I could need some start-up aid with using fonts in lualatex. I have 3 questions (sorry):

A) I want to use a nice mainfont for normal text. The lmodern-default was nice with pdflatex, but the default now looks ugly: the f's overlap, see MWE and output. Seems not to be a ligature issue (I don't want to use ligatures at all!)

Update (solved): I'm a german writer, and I don't see ligatures anywhere in german texts, so I want to disable them in mine, too, of course. The link from phg (https://tex.stackexchange.com/a/103242/14066) does the trick!

\defaultfontfeatures{Ligatures={NoCommon, NoRequired, NoContextual, NoHistoric, NoDiscretionary}}
\setmainfont{Latin Modern Roman}

microtype-package with command \DisableLigatures[f]{ encoding = * } + babel-package doesn't give the expected output.
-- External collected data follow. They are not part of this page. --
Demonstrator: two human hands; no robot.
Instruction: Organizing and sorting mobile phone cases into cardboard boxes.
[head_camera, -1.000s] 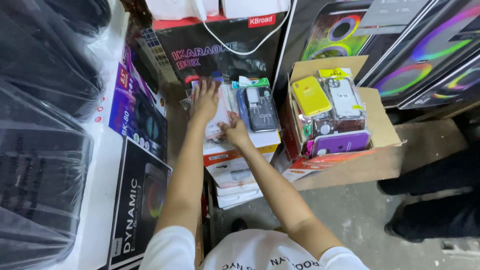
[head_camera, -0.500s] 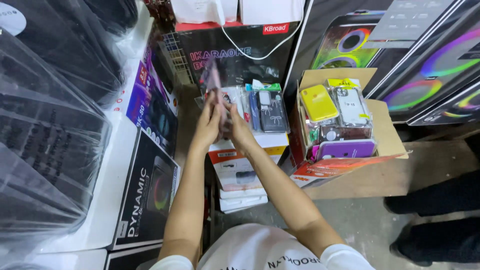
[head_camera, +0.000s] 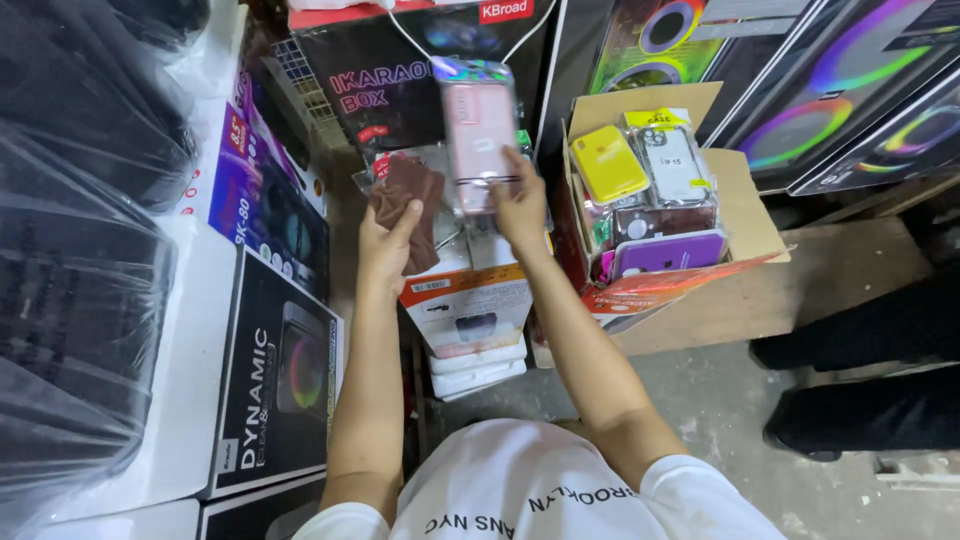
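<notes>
My right hand (head_camera: 520, 205) grips a pink phone case in a clear packet (head_camera: 478, 130) and holds it upright above a stack of white and orange boxes (head_camera: 470, 310). My left hand (head_camera: 385, 250) holds a dark brown phone case in a plastic sleeve (head_camera: 410, 205) just left of it. Both hands are raised in front of a black speaker box (head_camera: 400, 80). More packaged cases lie under the hands, mostly hidden.
An open cardboard box (head_camera: 740, 200) at the right holds several packaged phone cases: a yellow one (head_camera: 608, 162), a clear one (head_camera: 675, 160), a purple one (head_camera: 670, 252). Printed speaker cartons (head_camera: 275, 370) and plastic-wrapped goods (head_camera: 80, 250) line the left. Dark shoes (head_camera: 860, 400) stand at right.
Both hands have lifted off the stack. The right hand has raised the pink case upright, and the left hand now holds the brown case apart from it.
</notes>
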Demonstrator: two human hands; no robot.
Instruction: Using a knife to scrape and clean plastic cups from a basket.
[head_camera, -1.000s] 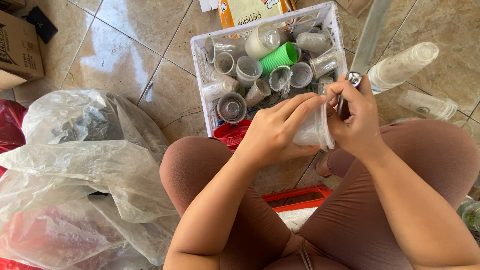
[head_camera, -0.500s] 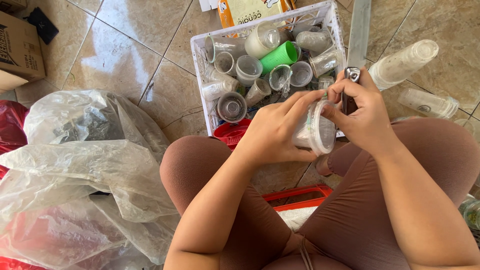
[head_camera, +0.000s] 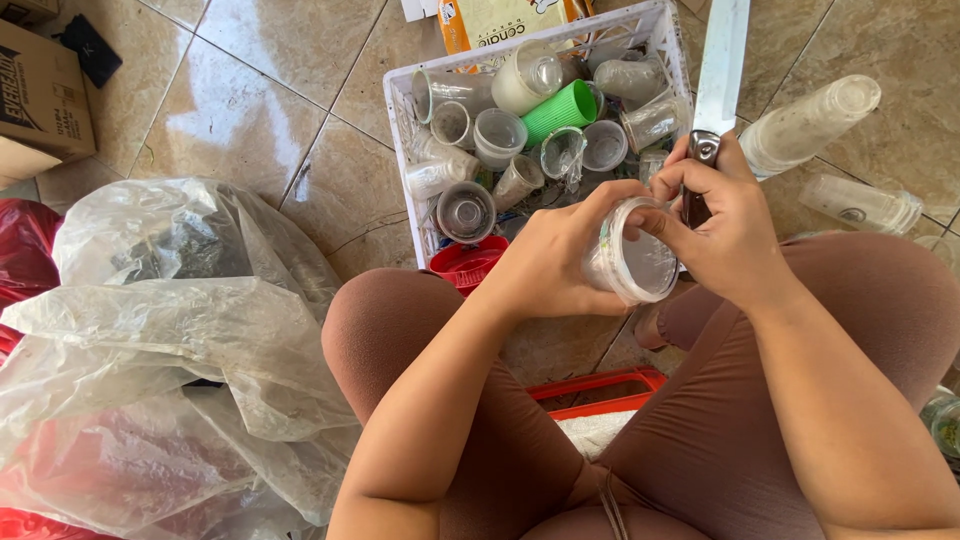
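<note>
A: Head view: the left hand (head_camera: 555, 255) is closing its grip around a clear plastic cup (head_camera: 630, 262), held above the lap, just in front of the white crate (head_camera: 400, 150) of cups.

B: And the right hand (head_camera: 725, 225)?

A: It is gripping a knife (head_camera: 720, 70), blade pointing away, while its fingers (head_camera: 650, 222) are pinching the cup's rim. Keeping the blade angled off the left fingers seems wise.
</note>
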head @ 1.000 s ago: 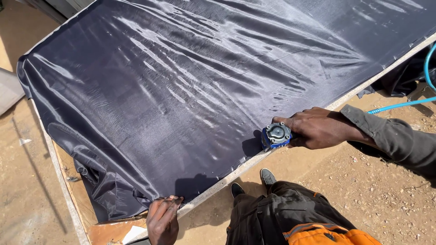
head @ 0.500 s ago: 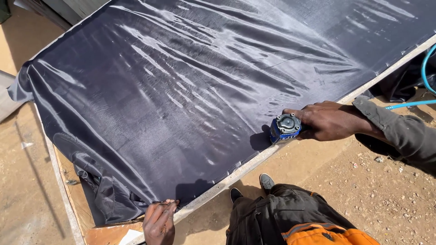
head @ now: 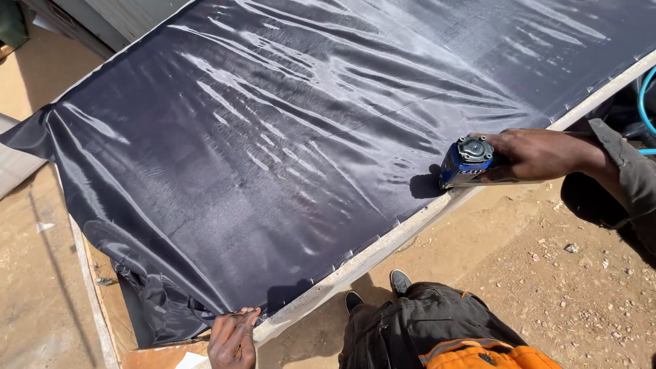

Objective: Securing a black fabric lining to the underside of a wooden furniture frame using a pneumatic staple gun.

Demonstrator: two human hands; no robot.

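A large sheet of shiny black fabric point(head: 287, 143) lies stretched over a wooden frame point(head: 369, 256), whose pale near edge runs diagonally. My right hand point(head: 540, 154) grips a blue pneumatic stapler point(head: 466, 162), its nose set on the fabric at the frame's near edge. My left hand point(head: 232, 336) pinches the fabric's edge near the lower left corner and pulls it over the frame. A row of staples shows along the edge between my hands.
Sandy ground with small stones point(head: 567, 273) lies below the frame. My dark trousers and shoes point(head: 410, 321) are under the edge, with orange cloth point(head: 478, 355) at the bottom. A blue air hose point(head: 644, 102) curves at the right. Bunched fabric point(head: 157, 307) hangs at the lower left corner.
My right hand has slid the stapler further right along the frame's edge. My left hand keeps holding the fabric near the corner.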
The selnolig-package with commands \nolig{f[fil]}{f|x} \nolig{Th}{T|h} also works.

B) Besides the mainfont I want something highlightning for musical compositions.

Update: To set this right: I want to have my default font in \textsc, slightly slanted (\textsl?) and with small letterspacing. I'm not sure, if I can use microtype for this. I've tried it, but it doesn't change the letterspacing. Also it didn't work to combine \textsc and \textsl.

C) I need to write a lot of musical symbols, that's why I switched to lualatex, so I can embed music fonts. But if I try it, I can't get it to work. I've tried it with BravuraText, found here: http://www.smufl.org/fonts. The funny fact is, that I can't see any of the written letters in the output, and I can't see the font properly in the Win7-character map (charmap), but I can see it in OpenWriter...

Update (solved): Thx to Will Robertson, Bernard (see answers) and Thérèse.

fontforge or fontmatrix can be used to inspect the font.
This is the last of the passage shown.